I am currently working on an Island grammar parser for parsing two programming languages (DSLs) in the same file. The statements of the second programming language always starts with a special char (*) but they can take two forms: inline statements or multiple lines.
In case of an inline statement, the line starts with * and terminates with a newline (\r? \n).
In case of multiple lines, statement starts with * and the statement may expand to a number of lines followed by a semicolon.
I am having a difficulty of using Antlr4's lexer modes to accomplish this. Can somebody point me in the right direction?
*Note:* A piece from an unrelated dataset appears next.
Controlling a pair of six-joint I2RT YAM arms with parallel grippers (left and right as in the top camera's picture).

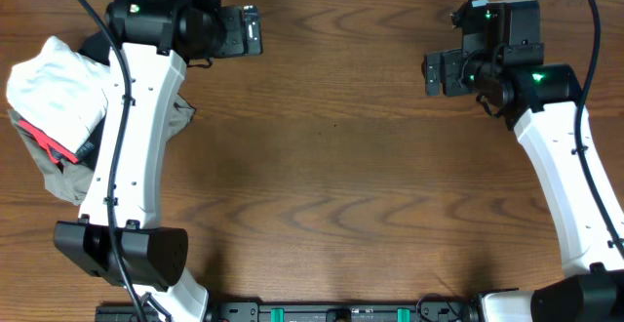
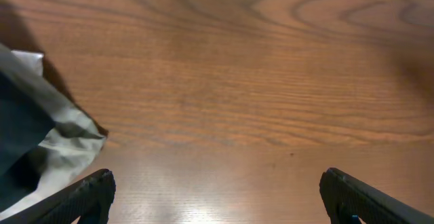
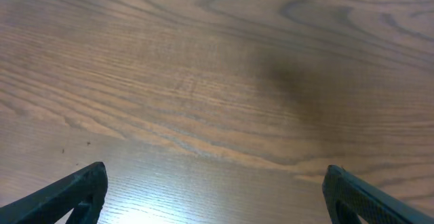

I have given my grammar below. The parser shows two errors for the following example
line 5:21 extraneous input '\n' expecting {<EOF>, ID, SWITCH_CHAR}
line 8:31 extraneous input '\n' expecting {<EOF>, ID, SWITCH_CHAR}
Example:
first programming language
*example one second programming language inline statement ending with semicolon;
*example two another valid second programming language inline statement ending with newline
*example three second programming language may expand to the next line
until semicolon char;
*example four second programming language example may expand
to a number of lines
too ending with semicolon char;
first programming language again
Lexer:
lexer grammar ComplexLanguageLexer;
/*** SEA ****/
ID: [a-z]+;
WS: [ \t\f]+ -> skip;
SWITCH_CHAR: '*' -> pushMode(inline_mode), pushMode(multiline_mode);
NEWLINE: '\r'? '\n' -> skip;
/***ISLANDS****/
mode multiline_mode;
MULTILINE_SWITCH_CHAR: ';' -> popMode; //seek until ';'
MULTILINE_ID: [a-z]+;
MULTILINE_WS: [ \t\f]+ -> skip;
MULTILINE_NEWLINE: '\r'? '\n' -> skip; //just skip newlines in the multiline mode
mode inline_mode;
INLINE_NEWLINE: '\r'? '\n' -> type(NEWLINE), popMode;
INLINE_SEMICOLONCHAR: ';' ; //just match semicolonchar
INLINE_ID: [a-z]+;
INLINE_WS: [ \t\f]+ -> skip;
Grammar:
parser grammar ComplexLanguageParser;
options { tokenVocab = ComplexLanguageLexer ; }
startRule: programStatement+;
programStatement:
word | inlineStatement| multilineStatement
;
word: ID;
inlineStatement:
SWITCH_CHAR INLINE_ID+ INLINE_SEMICOLONCHAR? NEWLINE
;
multilineStatement:
SWITCH_CHAR MULTILINE_ID+ MULTILINE_SWITCH_CHAR
;
Update
I've updated the lexer/parser grammar following @GRosenberg's instructions:
Lexer
lexer grammar ComplexLanguageLexer;
SWITCH_CHAR: STAR -> pushMode(second_mode) ;
ID1 : ID ;
WS1 : WS -> skip ;
NL1 : NL -> skip ;
fragment STAR : '*' ;
fragment ID : [a-z]+ ;
fragment WS : [ \t\f]+ ;
fragment NL : '\r'? '\n' ;
mode second_mode ;
TERM1 : ( WS | NL )* SEMI -> popMode ;
TERM2 : WS* NL -> popMode ;
ID2 : ID ;
WS2 : WS+ -> skip ;
NL2 : NL;
SEMI : ';';
Grammar
parser grammar ComplexLanguageParser;
options { tokenVocab = ComplexLanguageLexer ; }
startRule: programStatement+;
programStatement: firstLanguageStatement | secondLanguageStatment ;
firstLanguageStatement: word ;
secondLanguageStatment: SWITCH_CHAR (inlineStatement| multilineStatement) ;
word: ID1;
multilineStatement: (ID2|NL2)+ TERM1;
inlineStatement: ID2+ TERM2;
It is working as intended for the inline statements, but still does not work for the multi-line statements. Not sure what I am doing wrong here?
e.g.
first language -> ok
*second language inline -> ok
*multi line; -> ok
*multi line expands to
next line; -> token recognition error at ';'
*multi line
; -> ok
first language again -> ok